Exactly the lines below starting at the line with "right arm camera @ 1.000" and ending at the line with "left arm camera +" are wanted, with both ends included. Leave out the pictures and add no other lines.

Source records:
######

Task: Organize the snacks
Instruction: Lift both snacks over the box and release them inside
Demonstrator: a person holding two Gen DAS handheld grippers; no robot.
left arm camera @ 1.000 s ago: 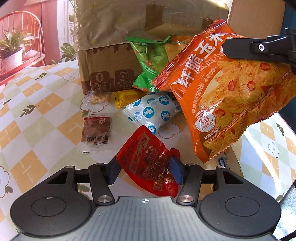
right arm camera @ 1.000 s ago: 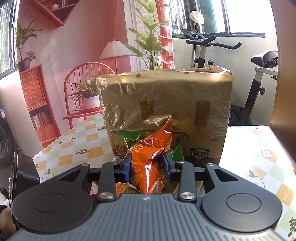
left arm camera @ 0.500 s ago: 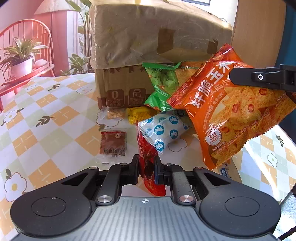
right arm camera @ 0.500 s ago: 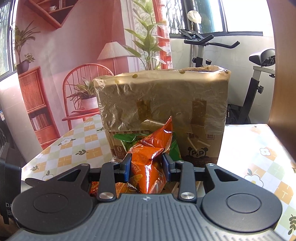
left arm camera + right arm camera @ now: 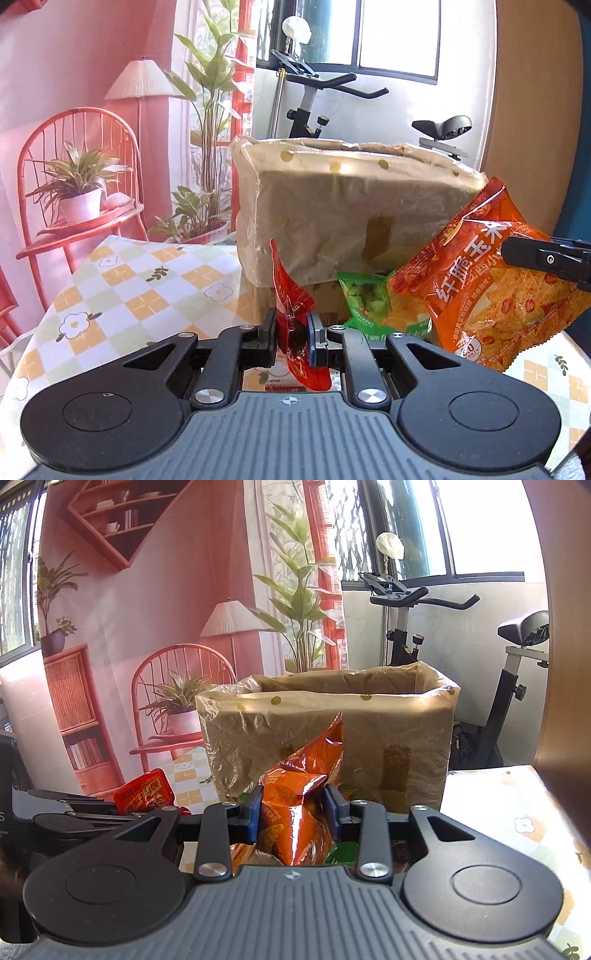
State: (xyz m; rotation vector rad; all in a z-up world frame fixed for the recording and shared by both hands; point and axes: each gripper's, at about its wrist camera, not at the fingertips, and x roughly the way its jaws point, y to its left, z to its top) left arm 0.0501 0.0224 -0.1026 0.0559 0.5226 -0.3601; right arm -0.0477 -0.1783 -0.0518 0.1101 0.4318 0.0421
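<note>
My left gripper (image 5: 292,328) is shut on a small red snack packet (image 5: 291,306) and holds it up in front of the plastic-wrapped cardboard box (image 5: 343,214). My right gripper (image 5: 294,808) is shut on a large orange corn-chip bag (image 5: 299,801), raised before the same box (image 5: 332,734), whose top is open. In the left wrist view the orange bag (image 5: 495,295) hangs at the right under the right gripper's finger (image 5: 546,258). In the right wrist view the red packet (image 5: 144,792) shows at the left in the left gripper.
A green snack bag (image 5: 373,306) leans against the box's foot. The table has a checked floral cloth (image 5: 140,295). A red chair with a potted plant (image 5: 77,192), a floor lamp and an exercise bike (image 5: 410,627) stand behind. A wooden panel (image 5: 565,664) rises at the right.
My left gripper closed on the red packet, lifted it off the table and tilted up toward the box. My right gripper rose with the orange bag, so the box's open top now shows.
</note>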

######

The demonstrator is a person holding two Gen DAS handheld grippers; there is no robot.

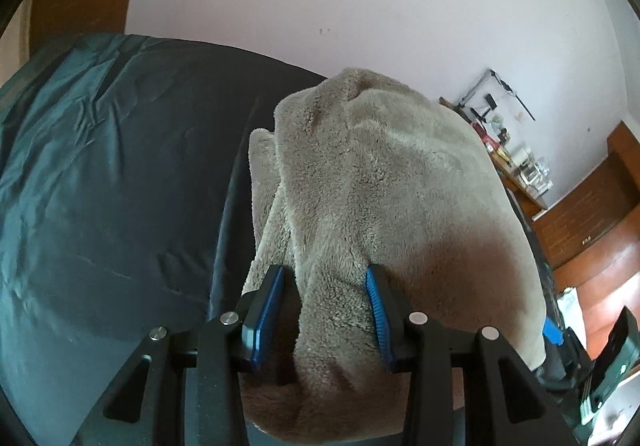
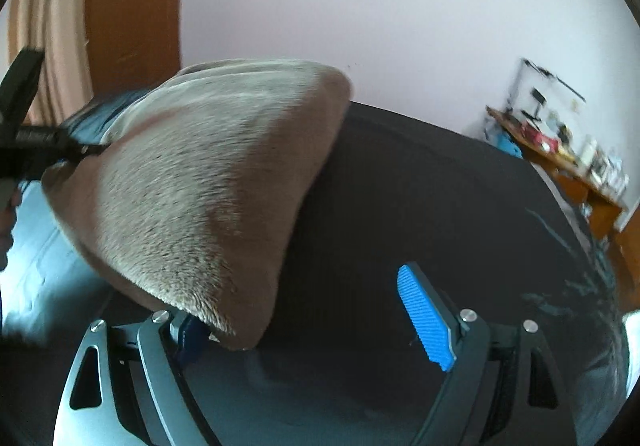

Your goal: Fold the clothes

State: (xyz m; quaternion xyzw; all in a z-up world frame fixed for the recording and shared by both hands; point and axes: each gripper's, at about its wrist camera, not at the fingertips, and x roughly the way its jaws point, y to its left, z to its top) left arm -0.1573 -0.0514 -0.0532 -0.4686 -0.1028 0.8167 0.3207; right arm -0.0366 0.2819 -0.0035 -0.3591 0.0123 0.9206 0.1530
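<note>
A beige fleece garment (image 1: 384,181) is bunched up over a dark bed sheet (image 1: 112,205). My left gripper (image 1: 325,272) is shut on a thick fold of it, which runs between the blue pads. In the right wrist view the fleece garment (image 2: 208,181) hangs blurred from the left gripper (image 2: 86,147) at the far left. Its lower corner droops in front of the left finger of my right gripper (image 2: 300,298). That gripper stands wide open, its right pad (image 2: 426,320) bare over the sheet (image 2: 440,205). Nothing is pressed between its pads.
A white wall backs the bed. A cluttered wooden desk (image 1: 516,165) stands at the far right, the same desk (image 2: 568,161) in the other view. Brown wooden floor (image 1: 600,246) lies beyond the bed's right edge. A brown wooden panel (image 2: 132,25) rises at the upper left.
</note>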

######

## Response to the task
right arm camera @ 1.000 s ago: 
left arm camera @ 0.500 s ago: 
right arm camera @ 0.500 s ago: 
left arm camera + right arm camera @ now: 

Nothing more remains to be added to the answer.